Polio is a vaccine-preventable disease that can lead to paralysis or death. Due to tremendous advances in 2012, there are today the fewest number of polio cases in the fewest countries ever, creating a unique opportunity to end the disease forever. In response, the GPEI has developed a long-term strategy to achieve global eradication by 2018. The eradication strategy addresses all aspects of ending polio, including stopping transmission, strengthening routine immunization, addressing challenges such as insecurity and access, and preparing the polio infrastructure to reach children with other health services. Polio partner organizations, donors and endemic countries are actively working to secure the necessary funds to ensure money is not a barrier to the plan’s success.
“It’s unthinkable that polio still exists in the world when we have the tools and technology to protect children from this preventable, debilitating disease. Now is the time to invest in making polio history. Doing so will protect future generations of children and pave the way for other life-saving interventions to reach the world’s most vulnerable populations,” said Bloomberg. “We are thrilled to join the Gates Foundation and other partners in the effort to end this disease once and for all.”

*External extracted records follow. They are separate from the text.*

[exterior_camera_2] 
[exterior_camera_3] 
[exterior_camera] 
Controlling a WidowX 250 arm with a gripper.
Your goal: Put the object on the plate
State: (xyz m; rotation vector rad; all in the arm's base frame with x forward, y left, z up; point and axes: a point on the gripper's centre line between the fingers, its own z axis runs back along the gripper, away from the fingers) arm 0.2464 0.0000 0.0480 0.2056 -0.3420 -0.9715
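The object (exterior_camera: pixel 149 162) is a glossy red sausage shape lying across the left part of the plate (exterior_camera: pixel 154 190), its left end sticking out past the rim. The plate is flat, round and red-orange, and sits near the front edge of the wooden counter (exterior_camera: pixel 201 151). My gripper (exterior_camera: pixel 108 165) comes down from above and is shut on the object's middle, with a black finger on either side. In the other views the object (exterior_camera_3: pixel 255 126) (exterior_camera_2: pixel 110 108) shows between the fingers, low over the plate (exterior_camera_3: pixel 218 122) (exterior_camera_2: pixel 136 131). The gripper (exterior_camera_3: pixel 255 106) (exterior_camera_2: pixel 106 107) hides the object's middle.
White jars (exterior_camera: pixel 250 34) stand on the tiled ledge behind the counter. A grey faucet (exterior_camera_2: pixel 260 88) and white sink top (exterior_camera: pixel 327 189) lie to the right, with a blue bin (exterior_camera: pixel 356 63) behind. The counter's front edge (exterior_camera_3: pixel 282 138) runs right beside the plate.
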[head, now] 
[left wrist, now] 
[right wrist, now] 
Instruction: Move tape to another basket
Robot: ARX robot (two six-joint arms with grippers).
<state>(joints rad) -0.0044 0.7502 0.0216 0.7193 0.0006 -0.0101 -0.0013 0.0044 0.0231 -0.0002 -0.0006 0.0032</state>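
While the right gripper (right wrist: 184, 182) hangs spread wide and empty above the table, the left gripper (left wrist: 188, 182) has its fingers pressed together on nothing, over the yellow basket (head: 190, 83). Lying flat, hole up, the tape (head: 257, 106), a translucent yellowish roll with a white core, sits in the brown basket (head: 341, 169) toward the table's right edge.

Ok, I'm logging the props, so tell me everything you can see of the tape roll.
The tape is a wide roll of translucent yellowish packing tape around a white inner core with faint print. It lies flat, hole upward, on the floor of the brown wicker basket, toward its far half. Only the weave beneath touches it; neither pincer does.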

“We’re at a critical juncture in the global effort to end polio. If we’re going to achieve a polio-free world, we must act quickly and commit now to providing the resources needed to fund the GPEI plan and to get the job done. Mayor Bloomberg’s commitment is a key development in helping to ensure that all children are protected from this and other vaccine-preventable diseases. I look forward to continuing to work with him on this and other critical global health initiatives,” said Gates.

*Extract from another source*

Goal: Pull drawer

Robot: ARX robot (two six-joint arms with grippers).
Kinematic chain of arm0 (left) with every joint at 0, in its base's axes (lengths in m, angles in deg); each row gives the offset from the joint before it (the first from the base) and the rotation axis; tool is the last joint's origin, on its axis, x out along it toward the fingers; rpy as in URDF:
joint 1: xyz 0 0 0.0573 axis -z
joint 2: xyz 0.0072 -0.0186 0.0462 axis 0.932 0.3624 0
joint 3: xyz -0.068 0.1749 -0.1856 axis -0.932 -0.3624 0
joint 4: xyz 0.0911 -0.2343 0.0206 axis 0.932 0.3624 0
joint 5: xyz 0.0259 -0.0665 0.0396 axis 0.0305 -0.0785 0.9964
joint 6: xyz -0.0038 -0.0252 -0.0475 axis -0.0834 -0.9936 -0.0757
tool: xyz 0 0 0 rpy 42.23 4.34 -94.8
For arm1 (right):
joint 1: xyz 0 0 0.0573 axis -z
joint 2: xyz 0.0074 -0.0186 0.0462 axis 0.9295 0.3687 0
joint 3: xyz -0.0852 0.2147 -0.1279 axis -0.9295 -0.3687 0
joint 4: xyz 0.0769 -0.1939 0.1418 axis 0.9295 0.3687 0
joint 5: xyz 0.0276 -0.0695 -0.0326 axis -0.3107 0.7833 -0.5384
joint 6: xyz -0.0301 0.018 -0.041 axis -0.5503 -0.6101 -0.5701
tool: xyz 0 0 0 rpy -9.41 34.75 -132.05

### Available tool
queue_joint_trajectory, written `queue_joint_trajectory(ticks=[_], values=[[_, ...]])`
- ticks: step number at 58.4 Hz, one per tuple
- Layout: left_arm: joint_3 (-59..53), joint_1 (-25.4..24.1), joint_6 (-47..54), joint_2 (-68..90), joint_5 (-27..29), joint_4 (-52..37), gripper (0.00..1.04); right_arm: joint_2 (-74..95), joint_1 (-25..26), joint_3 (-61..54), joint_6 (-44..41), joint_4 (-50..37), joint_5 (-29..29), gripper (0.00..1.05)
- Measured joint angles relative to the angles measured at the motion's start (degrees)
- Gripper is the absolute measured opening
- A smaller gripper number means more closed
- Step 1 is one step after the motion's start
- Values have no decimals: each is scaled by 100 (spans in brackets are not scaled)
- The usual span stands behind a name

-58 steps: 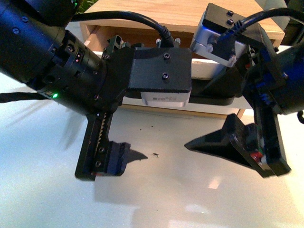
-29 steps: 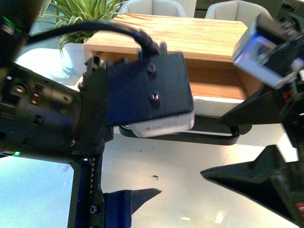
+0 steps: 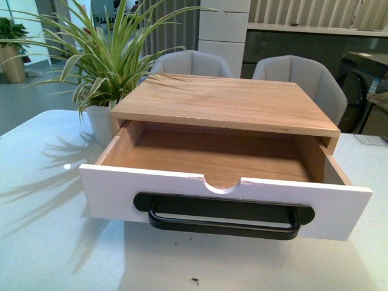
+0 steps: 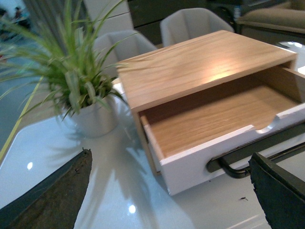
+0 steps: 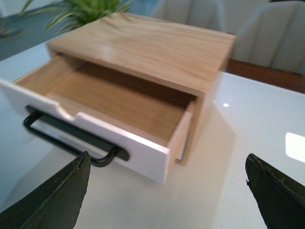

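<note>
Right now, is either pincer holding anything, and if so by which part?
Nothing is held: the left pincer and right pincer both gape open, apart from the drawer and its black handle.

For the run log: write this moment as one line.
drawer: open, empty | left hand: open, off handle | right hand: open, off handle

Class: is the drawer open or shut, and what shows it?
Open. The drawer front stands clear of the case, baring its empty wood floor.
</note>
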Motion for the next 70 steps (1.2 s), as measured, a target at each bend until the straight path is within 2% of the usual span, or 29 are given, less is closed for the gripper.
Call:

The number of polio cases plunged to the lowest level ever in 2012 - less than 225 cases - and the number of countries where polio transmission has never been stopped was reduced to three - Nigeria, Pakistan and Afghanistan. India, long-regarded as the nation facing the greatest challenges to ending polio, was declared polio-free in February 2012. In response, the World Health Assembly declared ending polio a “programmatic global health emergency” and the Presidents of Nigeria, Afghanistan and Pakistan are overseeing the implementation of emergency action plans in their countries. These plans have led to significant advancements in the efforts to reach hard-to-access children with the polio vaccine. Last year, Pakistan reduced cases by two-thirds and Afghanistan by half, but the number of cases in Nigeria doubled.
Mayor Bloomberg’s commitment is the result of a deepening collaboration between Bloomberg Philanthropies and the Bill & Melinda Gates Foundation in the field of global health. Ending polio is one of the Gates Foundation’s top priorities. The Gates Foundation has partnered with the Bloomberg Initiative to Reduce Tobacco use, and last year, the two foundations joined with other partners from around the world to fund a groundbreaking global family planning initiative to extend information and services to 120 million women by 2020.

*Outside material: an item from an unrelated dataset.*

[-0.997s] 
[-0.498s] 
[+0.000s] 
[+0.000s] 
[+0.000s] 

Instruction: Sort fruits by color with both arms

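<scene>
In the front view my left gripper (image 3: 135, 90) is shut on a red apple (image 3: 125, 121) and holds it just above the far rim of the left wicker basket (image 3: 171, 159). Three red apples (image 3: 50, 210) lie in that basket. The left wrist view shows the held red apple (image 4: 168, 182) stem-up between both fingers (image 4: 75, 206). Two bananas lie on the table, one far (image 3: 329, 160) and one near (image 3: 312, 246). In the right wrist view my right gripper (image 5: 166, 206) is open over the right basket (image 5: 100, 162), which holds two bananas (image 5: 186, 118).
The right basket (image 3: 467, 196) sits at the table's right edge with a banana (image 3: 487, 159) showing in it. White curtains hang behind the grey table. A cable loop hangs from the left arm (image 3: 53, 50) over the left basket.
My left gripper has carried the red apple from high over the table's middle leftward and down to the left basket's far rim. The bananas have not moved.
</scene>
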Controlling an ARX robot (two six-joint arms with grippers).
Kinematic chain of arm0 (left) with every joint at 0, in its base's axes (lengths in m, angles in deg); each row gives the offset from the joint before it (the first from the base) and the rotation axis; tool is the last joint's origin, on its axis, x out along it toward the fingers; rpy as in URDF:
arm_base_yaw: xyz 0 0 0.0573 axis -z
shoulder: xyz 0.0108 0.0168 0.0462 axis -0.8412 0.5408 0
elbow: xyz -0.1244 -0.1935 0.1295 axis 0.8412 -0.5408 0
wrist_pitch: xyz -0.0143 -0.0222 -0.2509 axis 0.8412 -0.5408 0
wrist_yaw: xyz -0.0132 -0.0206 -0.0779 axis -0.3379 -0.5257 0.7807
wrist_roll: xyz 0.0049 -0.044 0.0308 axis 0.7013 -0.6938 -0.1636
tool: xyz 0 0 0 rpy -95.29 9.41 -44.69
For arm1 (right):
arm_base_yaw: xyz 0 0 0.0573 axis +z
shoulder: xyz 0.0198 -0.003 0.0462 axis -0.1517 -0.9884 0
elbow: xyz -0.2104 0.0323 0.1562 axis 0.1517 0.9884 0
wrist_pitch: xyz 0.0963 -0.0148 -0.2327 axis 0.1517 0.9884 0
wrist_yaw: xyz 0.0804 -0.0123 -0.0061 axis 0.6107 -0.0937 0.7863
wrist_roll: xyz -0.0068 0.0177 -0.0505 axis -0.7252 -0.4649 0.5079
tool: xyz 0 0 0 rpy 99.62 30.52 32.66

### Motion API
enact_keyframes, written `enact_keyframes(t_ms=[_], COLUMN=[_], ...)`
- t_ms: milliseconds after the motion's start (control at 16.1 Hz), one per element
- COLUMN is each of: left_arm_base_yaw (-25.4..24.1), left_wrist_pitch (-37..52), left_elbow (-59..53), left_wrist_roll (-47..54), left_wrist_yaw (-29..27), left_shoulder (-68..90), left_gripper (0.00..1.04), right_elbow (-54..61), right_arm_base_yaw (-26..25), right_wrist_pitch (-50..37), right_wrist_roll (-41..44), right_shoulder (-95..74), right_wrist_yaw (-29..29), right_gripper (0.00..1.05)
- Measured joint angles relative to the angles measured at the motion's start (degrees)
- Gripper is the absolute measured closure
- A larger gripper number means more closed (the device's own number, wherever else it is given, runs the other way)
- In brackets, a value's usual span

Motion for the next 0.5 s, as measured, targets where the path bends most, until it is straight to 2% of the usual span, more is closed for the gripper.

GPEI’s Polio Eradication and Endgame Strategic Plan 2013-2018 is spearheaded by WHO, UNICEF, Rotary International and the U.S. Centers for Disease Control in broad consultation with countries, donors, vaccine manufacturers, regulatory agencies and national and international advisory bodies. The Strategic Advisory Group of Experts on immunization in November 2012 followed by the WHO Executive Board in January 2013 endorsed the major objectives of the Plan and its associated milestones. Finalization of the Plan is anticipated in March 2013.